In discussing with both parties, each was afraid to enter anything but 100% assuming there would be negative consequences. The multidisciplinary team sat down with the frontline staff and discussed transparency, to stress the need to report correctly as a first step to improvement. Staff then complied with being transparent with the checklists and some issues were identified. The team was able to determine the root cause of the deficits and this resulted in changes in practice, notifications, product, and training. Staff was not disciplined for being transparent. This increased the trust across the disciplines and allowed for a tighter control in communications.

Using the PDCA Cycle

The team used the PDCA cycle to improve the checklists by asking the ES workers & Peri-op team for feedback on the process. The answer was a simple change in the form so that one member of the Peri-op team could check all their rooms on one checklist and mark when the OR was used for storage only (Figure 2).

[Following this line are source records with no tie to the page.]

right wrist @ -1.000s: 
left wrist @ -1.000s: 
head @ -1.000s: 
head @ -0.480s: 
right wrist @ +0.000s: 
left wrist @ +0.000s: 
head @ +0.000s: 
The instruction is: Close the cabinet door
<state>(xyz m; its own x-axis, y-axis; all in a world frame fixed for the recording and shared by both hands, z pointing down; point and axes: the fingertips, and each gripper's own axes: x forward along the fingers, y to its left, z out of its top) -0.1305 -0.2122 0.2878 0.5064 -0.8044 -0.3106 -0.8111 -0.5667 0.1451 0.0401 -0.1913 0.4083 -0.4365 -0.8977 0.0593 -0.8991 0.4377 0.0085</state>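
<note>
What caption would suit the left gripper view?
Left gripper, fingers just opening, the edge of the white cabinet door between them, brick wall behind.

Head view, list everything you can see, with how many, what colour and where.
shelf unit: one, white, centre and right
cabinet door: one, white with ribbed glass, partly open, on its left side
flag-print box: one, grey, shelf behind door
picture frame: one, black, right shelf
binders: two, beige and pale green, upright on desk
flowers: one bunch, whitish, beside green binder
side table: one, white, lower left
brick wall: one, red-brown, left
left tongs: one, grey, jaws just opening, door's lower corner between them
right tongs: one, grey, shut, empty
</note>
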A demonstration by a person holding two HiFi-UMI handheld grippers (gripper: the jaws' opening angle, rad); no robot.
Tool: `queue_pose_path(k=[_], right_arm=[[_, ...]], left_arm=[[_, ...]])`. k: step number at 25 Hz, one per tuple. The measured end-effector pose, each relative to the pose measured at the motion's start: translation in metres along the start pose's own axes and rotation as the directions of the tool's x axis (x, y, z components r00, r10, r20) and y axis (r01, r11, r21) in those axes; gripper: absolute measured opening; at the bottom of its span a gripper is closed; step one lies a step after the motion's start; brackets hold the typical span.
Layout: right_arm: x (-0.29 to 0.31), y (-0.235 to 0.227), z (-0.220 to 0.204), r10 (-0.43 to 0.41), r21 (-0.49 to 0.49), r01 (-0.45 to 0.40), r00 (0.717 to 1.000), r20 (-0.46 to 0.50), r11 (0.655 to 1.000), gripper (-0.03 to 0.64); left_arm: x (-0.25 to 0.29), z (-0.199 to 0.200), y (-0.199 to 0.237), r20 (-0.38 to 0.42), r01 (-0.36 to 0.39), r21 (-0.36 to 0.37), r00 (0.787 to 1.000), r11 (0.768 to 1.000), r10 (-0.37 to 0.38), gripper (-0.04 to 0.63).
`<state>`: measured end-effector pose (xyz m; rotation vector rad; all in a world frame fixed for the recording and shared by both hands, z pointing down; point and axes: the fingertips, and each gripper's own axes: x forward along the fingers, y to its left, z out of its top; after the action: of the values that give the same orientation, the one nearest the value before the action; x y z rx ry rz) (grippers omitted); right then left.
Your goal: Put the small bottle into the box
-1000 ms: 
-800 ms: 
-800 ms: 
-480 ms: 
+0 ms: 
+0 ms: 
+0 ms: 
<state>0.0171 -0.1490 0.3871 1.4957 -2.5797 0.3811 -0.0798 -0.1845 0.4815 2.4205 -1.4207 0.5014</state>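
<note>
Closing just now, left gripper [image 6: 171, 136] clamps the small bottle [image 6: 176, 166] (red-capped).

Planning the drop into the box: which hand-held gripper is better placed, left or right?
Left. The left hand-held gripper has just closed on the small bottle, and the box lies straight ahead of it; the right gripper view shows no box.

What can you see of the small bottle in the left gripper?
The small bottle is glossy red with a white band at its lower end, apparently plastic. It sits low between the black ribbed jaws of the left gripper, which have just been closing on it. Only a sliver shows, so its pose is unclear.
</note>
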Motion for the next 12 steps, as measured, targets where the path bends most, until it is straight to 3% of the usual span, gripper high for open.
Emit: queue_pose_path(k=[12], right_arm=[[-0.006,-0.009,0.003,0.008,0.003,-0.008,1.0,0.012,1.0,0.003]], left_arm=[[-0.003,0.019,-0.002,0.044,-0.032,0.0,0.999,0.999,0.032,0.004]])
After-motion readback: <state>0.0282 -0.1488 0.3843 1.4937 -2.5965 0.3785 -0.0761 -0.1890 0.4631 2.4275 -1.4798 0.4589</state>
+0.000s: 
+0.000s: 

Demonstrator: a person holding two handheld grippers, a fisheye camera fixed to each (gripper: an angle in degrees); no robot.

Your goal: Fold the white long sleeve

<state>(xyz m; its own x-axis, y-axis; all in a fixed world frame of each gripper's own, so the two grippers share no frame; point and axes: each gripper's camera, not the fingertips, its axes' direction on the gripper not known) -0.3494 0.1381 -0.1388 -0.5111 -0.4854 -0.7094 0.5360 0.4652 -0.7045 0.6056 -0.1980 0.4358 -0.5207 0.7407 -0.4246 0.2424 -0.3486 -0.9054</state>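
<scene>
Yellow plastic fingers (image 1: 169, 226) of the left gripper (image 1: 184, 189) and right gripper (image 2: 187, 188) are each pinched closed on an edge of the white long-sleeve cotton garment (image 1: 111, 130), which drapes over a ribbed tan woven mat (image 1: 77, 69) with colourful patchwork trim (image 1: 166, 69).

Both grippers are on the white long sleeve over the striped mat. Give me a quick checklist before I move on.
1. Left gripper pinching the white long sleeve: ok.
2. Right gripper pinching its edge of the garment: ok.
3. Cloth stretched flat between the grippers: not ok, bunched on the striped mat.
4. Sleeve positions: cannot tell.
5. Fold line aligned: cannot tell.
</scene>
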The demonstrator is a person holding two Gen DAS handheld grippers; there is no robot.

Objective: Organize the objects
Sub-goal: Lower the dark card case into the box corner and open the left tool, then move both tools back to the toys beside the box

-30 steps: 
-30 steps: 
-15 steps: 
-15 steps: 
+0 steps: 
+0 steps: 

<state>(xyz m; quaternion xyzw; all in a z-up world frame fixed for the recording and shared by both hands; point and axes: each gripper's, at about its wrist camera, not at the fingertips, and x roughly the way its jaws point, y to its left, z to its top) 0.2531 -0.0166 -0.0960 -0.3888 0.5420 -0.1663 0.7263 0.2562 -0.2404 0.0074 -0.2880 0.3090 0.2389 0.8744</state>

Figure 2: Peri-op team validation of terminal clean checklist.

Process Improvement

The compiled monthly results from the checklists are presented at the Surgical Executive Committee and a yearly summary is presented at the Infection Prevention & Control Committee. Information from both of these committees is forwarded up to the Medical Executive, QAPI, and Performance Improvement Committees to share with all key stakeholders. For QAPI, there are measurable goals for both Peri-op and Environmental Services to report.

Surgical Executive committee would correlate the delay in starting cases with any of the Terminal Cleaning failures. Infection Prevention would be reporting both the consistency of the cleaning process, correlation to any SSI cases and overall cleanliness issues that persist (Figure 3).

Figure 3: Terminal cleaning summary.

Validation Training and Competency

After holding the initial training for ES, sequential new hires are trained by preceptor ship of a previously trained ES worker using the checklists. We can call for repeat training from an outside source on Terminal Cleaning if needed. We hold the Peri-op staff accountable for completing the checklists and dealing with outliers such as vacations, staffing, late surgical cases, etc. If there are missed days or delays Infection Prevention escalates it to the Peri-op Director.

Constructively using the Results

For the Peri-op team, there is an increased confidence in the Terminal Cleaning process and they have ownership within the validation process.

For Environmental Services, there is the ability to hone in on who needs more training. Product changes can be tested in this process with measurable goals.

For Infection Prevention, any SSI investigation can reflect on the checklist to determine if a Terminal Cleaning was done prior to the surgery.

Conclusion

This process has led to a greater cohesiveness with which ES & Peri-op work together to build higher confidence in Terminal Cleaning. The validation that Terminal Cleaning occurred and occurred properly is working well with the current process. Staff feels secure to be honest and transparent which has led to improvements in the Terminal Cleaning process. Consistent documentation gives strength and support when crossing disciplines with corrective issues. A noted limitation is the need for outside validation to ensure both parties are accurately cleaning and documenting through a spot check process via bioluminescence or ATP.